『小動(こゆるぎ)の悪夢』
僕は19才から40才になるまでの間、海の近くで育ったという地の利も有って、サーフィンを愉しんだ。夢中な時代には仕事の休日は勿論のこと、平日でも波のある日には出勤前に4時頃に起きて海へと出掛け早朝サーフィンを愉しんだりもしていた。
サーフィンでは、伊豆半島先端の多田戸浜の限りなく透き通った海へと出掛けたりオアフ島ワイキキのヨットハーバー沖で長乗りを愉しんだりも出来た。
逆に台風近付く伊豆七島の新島で無謀にも数メートルの高波に入り溺れかけたり、色々危険な目にもあったり、知り合いは亡くなったりもした。しかし、自分自身が本気で死ぬかもと覚悟したのは1度だけ有ったんだよね。

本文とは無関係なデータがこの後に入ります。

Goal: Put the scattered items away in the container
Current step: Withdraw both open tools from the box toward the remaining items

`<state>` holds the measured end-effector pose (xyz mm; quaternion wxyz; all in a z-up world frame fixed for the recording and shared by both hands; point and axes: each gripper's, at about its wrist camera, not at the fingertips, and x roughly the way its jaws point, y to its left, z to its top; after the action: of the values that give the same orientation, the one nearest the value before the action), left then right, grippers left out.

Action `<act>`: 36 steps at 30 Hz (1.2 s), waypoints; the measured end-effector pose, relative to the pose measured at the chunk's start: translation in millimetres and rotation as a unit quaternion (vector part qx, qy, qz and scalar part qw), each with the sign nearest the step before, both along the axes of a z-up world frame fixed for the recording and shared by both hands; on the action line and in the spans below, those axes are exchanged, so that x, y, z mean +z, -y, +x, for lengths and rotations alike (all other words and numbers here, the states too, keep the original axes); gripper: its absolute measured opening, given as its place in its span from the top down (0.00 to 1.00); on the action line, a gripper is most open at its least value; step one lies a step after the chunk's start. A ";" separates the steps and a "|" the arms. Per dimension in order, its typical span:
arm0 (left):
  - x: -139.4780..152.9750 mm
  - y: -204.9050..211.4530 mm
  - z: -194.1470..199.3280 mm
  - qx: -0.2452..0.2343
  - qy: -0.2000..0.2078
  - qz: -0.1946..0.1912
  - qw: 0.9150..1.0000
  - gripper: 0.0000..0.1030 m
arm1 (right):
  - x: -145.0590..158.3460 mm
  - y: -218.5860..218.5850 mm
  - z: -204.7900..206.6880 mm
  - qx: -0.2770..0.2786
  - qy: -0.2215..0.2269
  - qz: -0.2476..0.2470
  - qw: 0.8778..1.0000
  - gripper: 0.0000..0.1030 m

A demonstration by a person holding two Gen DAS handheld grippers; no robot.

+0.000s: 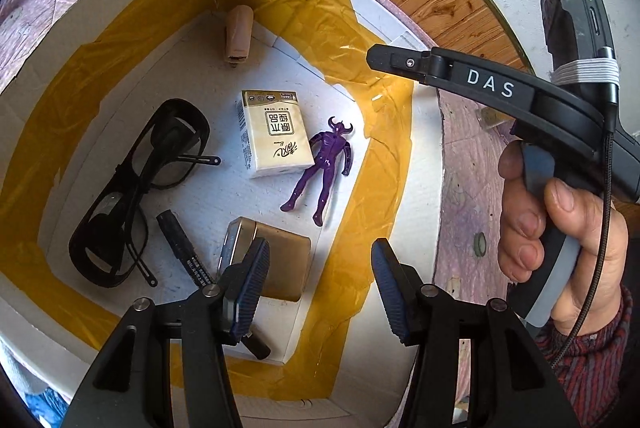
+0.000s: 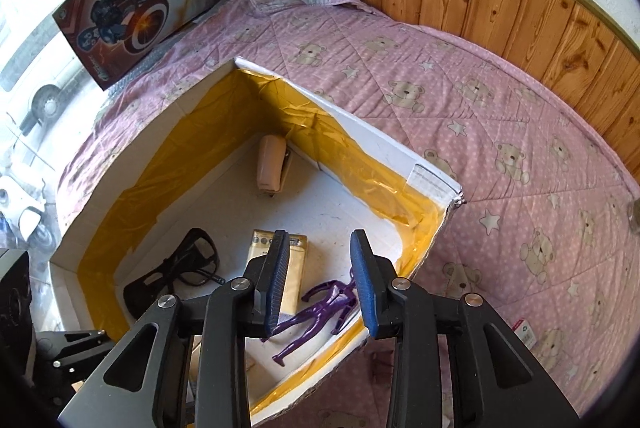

それは春の終わりから初夏にかけての出来事だった。鎌倉の七里ヶ浜の最も西側、腰越寄りの端に「小動」と呼ばれる場所がある。ちょうど江ノ電が、海岸線から離れ、内陸に舵を切って腰越駅へと向かう信号のある三叉路のところだ。海岸に降りると、本当に小さな防波堤と港が有り、季節になると漁師がその日揚がったばかりの釜揚げシラスを売る場所でもあるのだが、サーフポイントとしても名高い。
僕が七里ヶ浜へとサーフィンにやって来たその日、海岸線を七里ヶ浜のパーキングから見わたしていると、その小動の防波堤の直ぐ横で、ものすごく乗り頃な波が立っていた。ちょうど胸位だろうか?遠くから眺めると絵に描いたような芸術的に綺麗な堀のある波だった。僕と友人は七里ヶ浜のパーキングに車を入れ身支度を整えると、そこからちょっと距離はあったが、七里の砂浜をシングルフィンのドロップアウトのボードを小脇に抱えながらずっと小走りで急ぎ鎌倉高校前の駅下を過ぎた場所から海へとエントリーした。
周りには不思議に人も少なく、そのポイントには誰も入っていなかった。その事を奇妙に思いながらも、僕達はひょっとしてラッキーなのかもと思い、波のブレイクポイントへと寄ってゆく。そして間もなく人の居ない理由が明らかになったのだ。
パドリングで沖へと向かっていくと途中からスケグにやたらと何かが引っかかり、ブレーキが掛かるようになった。辺りを見回すと海面には何かが浮いてざわめいているのが判った。その正体は長さが2メートル以上は有ろうかという海底から伸びる「海藻」だった。それが辺りにびっしりと生えていたのだ。僕等はその場所を通過するとき、「ウワッ」と小声を上げたが、そのまま更にその沖へと過ぎると海藻は無くなったので、そのまま波待ちをしていた。
そして間もなくベストな波がセットでやって来た。僕はなんのためらいも無くその内の良い波を捕らえて気持ち良く乗ったのだが、その快感は十数秒後見事に打ち砕かれていたのだ。ボードが海面を滑りだして間もなく、スケグが海藻に引っ掛かりストップし、その惰性の勢いに任せるままに僕は躰を海へと投げ出されて飛んだ。そして海中へとドボン!僕は海中でブレイクした波にもまれ、息を継ごうと海面に顔を出そうとしたのだが、その生えた海藻に下半身が絡まって水面まで浮かび上がれない。息が出来ない僕は焦り慌てたが、絡まる海藻はまるで海底に引き摺りこむように僕をしっかりホールドして放してくれない。僕は海中で(助けて~)と神に祈り、正に躰をバタバタさせて「藻掻いた」状態だった。僕は必死だった。このまま僕は溺れるのか…こんな形で情け無く死んでゆくのかと負けそうになったところで、僕は最後の力を絞り出すようにして脚を強く蹴ると、その最後の足掻きで海藻が切れてやっとの思いで顔を海面に出し危うくいところで命辛々助かったのである。
その日以来、僕はいくら良い波が立っていたとしても、小動のポイントには一切近付かなくなりました。この時の恐怖心はほろ苦い思い出と成り、その後もR134を自転車や自動車で小動を通過するときは、身震いがするのです。